YOUR TASK
Leave out every picture, and restate word for word only the lines from the one containing "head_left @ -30" through the end of the material.

RECORDED INFORMATION: Begin

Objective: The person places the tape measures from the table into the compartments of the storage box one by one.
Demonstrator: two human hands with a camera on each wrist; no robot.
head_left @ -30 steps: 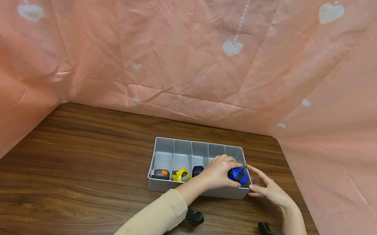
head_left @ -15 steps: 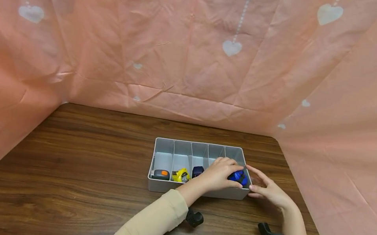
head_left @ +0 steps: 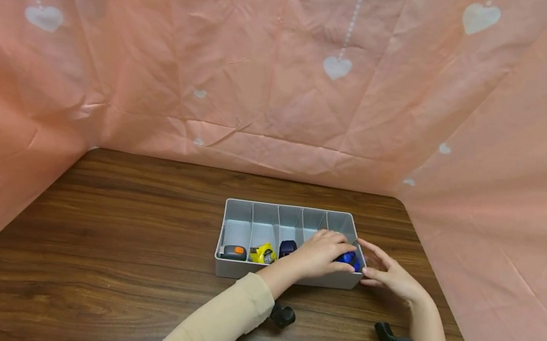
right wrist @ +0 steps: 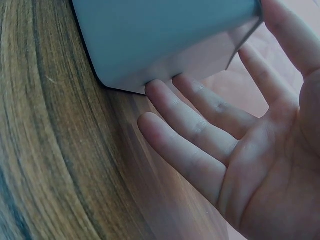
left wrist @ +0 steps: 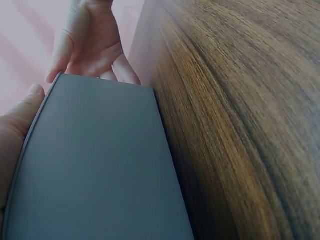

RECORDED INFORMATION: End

ANSWER SPACE
head_left @ -30 steps: 
head_left @ -15 steps: 
head_left @ +0 steps: 
right wrist @ +0 steps: 
left wrist @ +0 steps: 

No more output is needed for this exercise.